(1.) This is an appeal by the petitioner in the court below in an application under Order XXI, Rule 90 C. P. Code, to set aside the sale on account of certain material irregularities, and alleged fraud. The learned Second Assistant Judge of the City Civil Court, Madras, dismissed the application because the petitioner (appellant) defaulted to furnish security as demanded by the court under the first proviso to Order XXI, rule 90 C. P. C. The facts are practically admitted, and the appeal merely involves a simple question of the application of certain relevant legal principles to facts of this character.
(2.) What happened in the court below was this. The petitioner (appellant) had not furnished security, and the matter was before the court on 31-10-1957. On the adjourned date, there was a definite order made calling upon the appellant to furnish security in a sum of Rs. 5,000, and the proceedings were again adjourned to 16-11-1957. On that date, security was not furnished but the learned counsel for the decree-holder appeared, and took notice voluntarily, and desired to file a counter-statement.
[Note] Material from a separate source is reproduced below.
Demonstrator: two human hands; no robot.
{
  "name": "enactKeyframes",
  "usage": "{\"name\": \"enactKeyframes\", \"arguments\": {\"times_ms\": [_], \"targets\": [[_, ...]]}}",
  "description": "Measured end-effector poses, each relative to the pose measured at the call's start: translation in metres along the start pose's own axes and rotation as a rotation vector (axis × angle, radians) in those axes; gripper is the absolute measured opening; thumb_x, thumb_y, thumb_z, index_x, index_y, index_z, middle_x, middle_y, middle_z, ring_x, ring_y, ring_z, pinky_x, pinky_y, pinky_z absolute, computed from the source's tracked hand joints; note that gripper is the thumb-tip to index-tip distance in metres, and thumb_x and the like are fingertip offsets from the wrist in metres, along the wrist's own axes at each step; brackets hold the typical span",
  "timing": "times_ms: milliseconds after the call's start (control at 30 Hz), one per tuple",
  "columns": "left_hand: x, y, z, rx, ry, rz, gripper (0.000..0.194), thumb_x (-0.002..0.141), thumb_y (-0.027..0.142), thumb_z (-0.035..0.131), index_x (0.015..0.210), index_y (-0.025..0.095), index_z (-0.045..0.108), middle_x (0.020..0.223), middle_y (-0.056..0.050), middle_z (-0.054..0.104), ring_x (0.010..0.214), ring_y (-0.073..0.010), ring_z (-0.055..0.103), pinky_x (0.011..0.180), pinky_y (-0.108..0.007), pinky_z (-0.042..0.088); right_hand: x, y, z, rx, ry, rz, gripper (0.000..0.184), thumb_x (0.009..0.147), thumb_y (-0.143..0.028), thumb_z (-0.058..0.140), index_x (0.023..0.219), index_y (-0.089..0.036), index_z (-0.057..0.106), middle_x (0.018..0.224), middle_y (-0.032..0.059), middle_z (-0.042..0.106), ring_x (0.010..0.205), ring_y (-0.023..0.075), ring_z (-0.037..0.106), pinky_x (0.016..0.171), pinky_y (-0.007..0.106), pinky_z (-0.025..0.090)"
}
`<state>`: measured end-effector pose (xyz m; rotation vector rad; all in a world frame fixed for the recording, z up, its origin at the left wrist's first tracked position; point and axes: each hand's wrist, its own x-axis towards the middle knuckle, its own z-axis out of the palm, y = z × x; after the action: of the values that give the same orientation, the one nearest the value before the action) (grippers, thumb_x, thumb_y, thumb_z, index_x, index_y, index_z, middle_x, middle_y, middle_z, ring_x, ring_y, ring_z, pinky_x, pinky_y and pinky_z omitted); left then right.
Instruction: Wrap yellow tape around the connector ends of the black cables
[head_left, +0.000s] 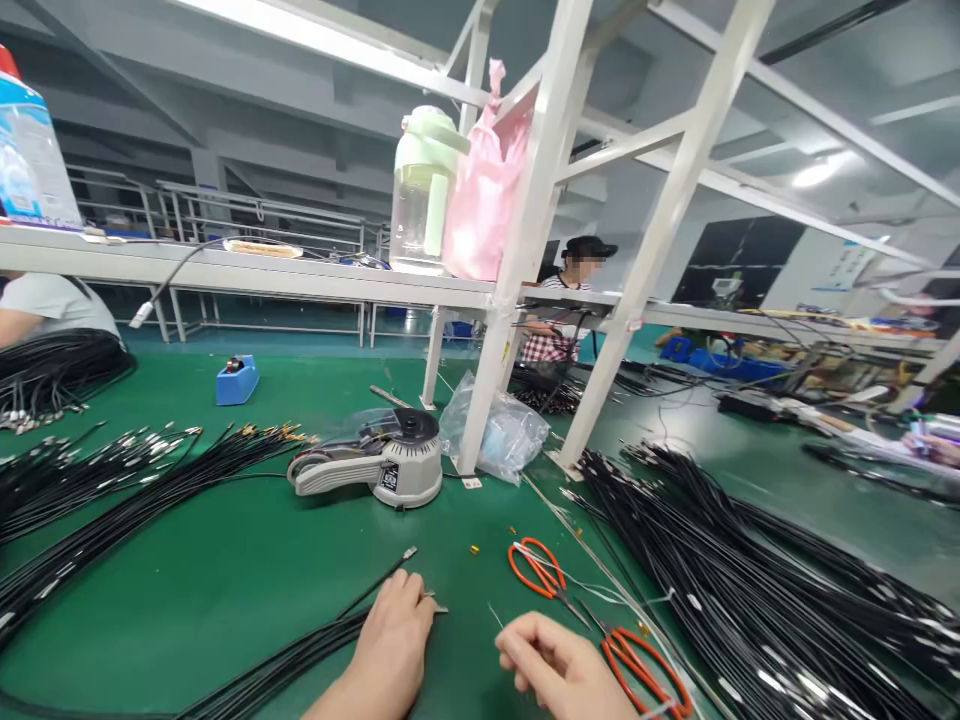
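Observation:
My left hand [393,640] is closed over the ends of a bundle of black cables [300,655] lying on the green tabletop. One cable's metal connector [409,552] sticks out past the knuckles; a few other tips show beside the fingers. To the right, my right hand [559,668] is raised a little, thumb and forefinger pinched on a thin pale strand [495,614]. Close by that hand lie two pairs of orange-handled scissors, one [538,568] beyond it and the other [643,665] to its right, partly hidden by the hand.
A grey round tape dispenser [409,465] stands ahead, with a blue tape holder [237,380] farther left. Large black cable bundles [720,560] cover the right side; more cables [172,470] lie left. White shelf posts [495,370] rise from the table beside a clear plastic bag [502,440]. A co-worker [559,320] sits beyond.

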<state>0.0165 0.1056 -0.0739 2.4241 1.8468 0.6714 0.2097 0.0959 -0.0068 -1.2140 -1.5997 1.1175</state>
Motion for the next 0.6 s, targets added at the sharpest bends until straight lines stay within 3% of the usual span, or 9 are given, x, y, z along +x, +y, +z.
{"name": "enactKeyframes", "arguments": {"times_ms": [167,267,333,467,600], "targets": [[0.003,-0.003,0.007,-0.022,0.05,-0.057,0.031,0.082,0.0,0.038,0.083,0.017,0.064,0.091,-0.008,0.059,0.089,-0.0234,0.053,0.081,-0.038,0.042,0.05,-0.031,0.033,-0.071,-0.13,-0.058,0.027,0.081,-0.038,0.056,0.075,-0.016,0.069,0.067,0.005,0.069,0.056,0.0157,0.061,0.047,0.022,0.043],[0.002,-0.004,0.007,-0.053,0.09,-0.064,0.026,0.08,0.001,0.041,0.083,0.017,0.062,0.091,-0.006,0.059,0.088,-0.0224,0.051,0.083,-0.039,0.041,0.092,-0.046,0.055,-0.206,-0.084,-0.157,0.028,0.084,-0.03,0.048,0.09,-0.014,0.07,0.08,0.0082,0.072,0.067,0.0189,0.066,0.052,0.026,0.049],[0.001,-0.004,0.008,-0.109,0.139,-0.033,0.023,0.079,0.002,0.044,0.081,0.018,0.059,0.088,-0.004,0.058,0.085,-0.0205,0.051,0.081,-0.036,0.041,0.122,-0.055,0.064,-0.291,-0.017,-0.216,0.03,0.085,-0.021,0.043,0.098,-0.015,0.069,0.092,0.0087,0.071,0.08,0.0199,0.066,0.067,0.03,0.053],[-0.001,-0.004,0.013,-0.216,0.244,0.021,0.021,0.077,0.0,0.045,0.076,0.019,0.055,0.079,-0.002,0.058,0.076,-0.018,0.05,0.073,-0.03,0.04,0.175,-0.073,0.073,-0.522,0.068,-0.326,0.03,0.088,-0.009,0.044,0.108,-0.018,0.064,0.117,0.0085,0.062,0.11,0.021,0.055,0.097,0.04,0.042],[0.0,-0.004,0.019,-0.236,0.285,0.027,0.021,0.077,0.001,0.047,0.073,0.02,0.055,0.075,-0.001,0.058,0.073,-0.0177,0.051,0.071,-0.029,0.039,0.212,-0.085,0.078,-0.736,0.079,-0.346,0.023,0.09,-0.023,0.056,0.112,-0.02,0.06,0.132,0.008,0.05,0.12,0.0254,0.047,0.1,0.049,0.036]]}}
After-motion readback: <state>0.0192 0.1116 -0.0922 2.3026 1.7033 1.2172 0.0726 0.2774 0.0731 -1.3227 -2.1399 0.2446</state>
He was permitted to file this counter statement upon his voluntarily taking notice, and the statement was filed on 20-11-1957. . It was then that the learned counsel for the judgment debtor (appellant) put forward the contention, which is also now advanced before me, that the court, in permitting the learned counsel for the decree-holder to file a counter when he had no locus standi to appear, was in effect admitting the application under Or. XXI, rule 90 C. P. C. Once the court admitted the application, it had no further, jurisdiction to call for security. This last proposition is not in dispute, and it is supported by the authority of a Division Bench of this court in Vaidyanatha Aiyar v. Indian Bank Ltd., The argument is that whatever might have been the original intention of the court, and even if the court was not conscious that it was virtually defeating its own intention, by implication, when it permitted the learned counsel for the decree holder to appear and to file a counter, nevertheless the implication cannot be denied that this deprives the court of the further jurisdiction to call for security. The question is whether the court can, by the effect of a legal implication of this character, be presumed to have done what it consciously never intended to do.
(3.) The precise matter came up before King and Happell JJ., in Venkatalingam v. Rajagopala Venkatanarasimha, 1942-1 Mad LJ 403; (AIR 1942 Mad 509). The facts of that case were that in an application to set aside a sale in execution of a decree, the petitioner was ordered to furnish security on a certain date, when a draft security bond was tendered. Without testing the security, the court, presumably by inadvertence, issued notice to the opposite side which appeared and raised objections to the sufficiency of the security. The security was tested and found to be wholly inadequate, and the court dismissed the application for default in furnishing security. On an appeal against that order, this very same proposition was put forward that by issuing notice, the court must be deemed to have admitted the application, and thereby to have deprived itself of the jurisdiction to furnish security.